-Marcel'in anlatımı-
Özge'nin söylediği yere geldim. Gözlerim onu ararken bir anda bana sarılmasına şahit oldum, ağlıyordu. Merakım iyice artmıştı. Yüzünü iki elimin arasına alarak
''Sakin ol tamam mı sadece sakin ol ağlama ve bana neler olduğunu anlat.''
''Buradan gidelim mi?''
''Tamam hadi gidelim.''
Arabaya bindik ve sessiz sakin bir yere geldik. Yol boyunca konuşmamıştı tekrar aynı soruyu sormak zorundaydım.
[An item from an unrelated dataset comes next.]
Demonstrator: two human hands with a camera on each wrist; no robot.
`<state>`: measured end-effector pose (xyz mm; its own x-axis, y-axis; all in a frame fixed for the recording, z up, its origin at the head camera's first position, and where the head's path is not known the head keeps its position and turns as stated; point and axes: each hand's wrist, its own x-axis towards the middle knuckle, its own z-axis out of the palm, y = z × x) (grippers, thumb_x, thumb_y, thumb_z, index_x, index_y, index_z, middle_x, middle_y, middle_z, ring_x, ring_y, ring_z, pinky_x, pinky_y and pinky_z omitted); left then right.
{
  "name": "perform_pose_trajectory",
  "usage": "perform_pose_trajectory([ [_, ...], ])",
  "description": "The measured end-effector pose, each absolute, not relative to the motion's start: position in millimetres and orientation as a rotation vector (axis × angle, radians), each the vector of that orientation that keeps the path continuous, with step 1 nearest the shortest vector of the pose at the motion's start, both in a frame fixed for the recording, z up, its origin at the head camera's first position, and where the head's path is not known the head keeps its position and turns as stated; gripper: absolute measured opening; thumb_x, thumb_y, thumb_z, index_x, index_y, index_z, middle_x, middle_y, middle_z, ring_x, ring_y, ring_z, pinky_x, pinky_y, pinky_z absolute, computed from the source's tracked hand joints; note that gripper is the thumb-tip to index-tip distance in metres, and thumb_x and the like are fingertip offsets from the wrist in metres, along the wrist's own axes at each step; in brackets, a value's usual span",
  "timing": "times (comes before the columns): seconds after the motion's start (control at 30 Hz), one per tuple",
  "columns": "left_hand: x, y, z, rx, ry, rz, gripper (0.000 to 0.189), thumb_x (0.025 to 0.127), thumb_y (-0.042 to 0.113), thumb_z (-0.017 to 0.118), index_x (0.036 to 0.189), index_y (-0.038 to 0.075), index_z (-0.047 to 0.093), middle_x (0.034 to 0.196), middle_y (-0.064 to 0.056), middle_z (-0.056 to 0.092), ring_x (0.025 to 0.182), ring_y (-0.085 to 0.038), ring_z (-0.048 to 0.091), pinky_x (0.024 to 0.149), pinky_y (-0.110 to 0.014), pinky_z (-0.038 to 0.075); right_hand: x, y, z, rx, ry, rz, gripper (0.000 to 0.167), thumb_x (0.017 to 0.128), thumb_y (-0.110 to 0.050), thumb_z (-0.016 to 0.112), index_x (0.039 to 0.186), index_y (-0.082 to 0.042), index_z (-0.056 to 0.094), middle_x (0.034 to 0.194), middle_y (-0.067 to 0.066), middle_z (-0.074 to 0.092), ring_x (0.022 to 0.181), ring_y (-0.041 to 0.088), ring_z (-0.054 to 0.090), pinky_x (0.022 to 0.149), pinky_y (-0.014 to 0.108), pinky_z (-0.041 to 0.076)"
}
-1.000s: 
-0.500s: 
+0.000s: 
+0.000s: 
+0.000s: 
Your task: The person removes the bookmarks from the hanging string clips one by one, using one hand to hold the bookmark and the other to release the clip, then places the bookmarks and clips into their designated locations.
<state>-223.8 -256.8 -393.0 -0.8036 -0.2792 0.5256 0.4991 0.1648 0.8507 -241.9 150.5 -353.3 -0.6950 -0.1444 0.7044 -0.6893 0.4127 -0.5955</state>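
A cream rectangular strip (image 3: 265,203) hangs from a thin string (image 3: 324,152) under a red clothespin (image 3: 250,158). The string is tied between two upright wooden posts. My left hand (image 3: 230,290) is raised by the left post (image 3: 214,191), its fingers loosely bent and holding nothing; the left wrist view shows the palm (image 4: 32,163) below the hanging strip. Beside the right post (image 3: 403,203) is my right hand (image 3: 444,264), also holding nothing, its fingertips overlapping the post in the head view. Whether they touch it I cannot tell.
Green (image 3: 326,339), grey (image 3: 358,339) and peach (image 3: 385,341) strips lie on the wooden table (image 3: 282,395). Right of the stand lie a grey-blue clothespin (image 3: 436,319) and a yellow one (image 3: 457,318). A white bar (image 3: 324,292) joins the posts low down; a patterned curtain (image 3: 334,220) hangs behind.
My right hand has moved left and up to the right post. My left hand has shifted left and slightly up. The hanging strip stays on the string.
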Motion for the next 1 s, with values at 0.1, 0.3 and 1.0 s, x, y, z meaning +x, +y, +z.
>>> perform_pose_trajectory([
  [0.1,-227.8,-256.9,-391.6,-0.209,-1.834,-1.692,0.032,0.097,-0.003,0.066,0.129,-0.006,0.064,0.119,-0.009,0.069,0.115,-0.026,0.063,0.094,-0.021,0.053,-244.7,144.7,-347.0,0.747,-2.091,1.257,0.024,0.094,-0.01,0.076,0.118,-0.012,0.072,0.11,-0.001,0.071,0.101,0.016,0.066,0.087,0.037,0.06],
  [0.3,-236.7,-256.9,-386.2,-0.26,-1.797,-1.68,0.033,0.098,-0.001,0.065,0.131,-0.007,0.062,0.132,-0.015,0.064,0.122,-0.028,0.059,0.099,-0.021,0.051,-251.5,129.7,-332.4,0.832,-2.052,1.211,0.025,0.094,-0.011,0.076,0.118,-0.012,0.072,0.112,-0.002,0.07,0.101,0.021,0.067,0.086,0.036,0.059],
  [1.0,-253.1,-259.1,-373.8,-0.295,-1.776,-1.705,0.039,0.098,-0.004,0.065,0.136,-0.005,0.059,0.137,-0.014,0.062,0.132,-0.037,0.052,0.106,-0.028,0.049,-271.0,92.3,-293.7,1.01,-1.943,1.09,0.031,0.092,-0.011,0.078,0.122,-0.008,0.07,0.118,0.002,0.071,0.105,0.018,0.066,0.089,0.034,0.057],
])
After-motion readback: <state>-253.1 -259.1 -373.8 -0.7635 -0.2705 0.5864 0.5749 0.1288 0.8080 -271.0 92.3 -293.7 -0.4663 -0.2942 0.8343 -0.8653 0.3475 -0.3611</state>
''Hadi anlat neler olduğunu.''
Ağlamayı bırakıp bana neler olduğunu anlatmaya başladı.
''Ben sadece onun iyiliği için söyledim. Bana bu kadar kızacağını bilemezdim ki. Beni çok kırdı biliyor musun.''diyip ağlamaya devam etti.
''Merve'yle mi tartıştın?''
Sadece kafasını salladı.
''Şş sakin ol her arkadaşın arasında olan şeyler bunlar. O seni kırmak istemezdi emin ol. Hem benimde Reus'la aramın iyi olduğu söylenemez. Kendini eve kapattı, telefonlarına cevap vermedi.''
''Ama biz onların iyiliği için
''Evet biliyorum biz onların iyiliği için uğrşıyoruz ama onlara biraz zaman vermeliyiz. İkisi de gerçekten baş belası laftan anlamıyorlar..''diyip gülümsedim o da gülümsedi.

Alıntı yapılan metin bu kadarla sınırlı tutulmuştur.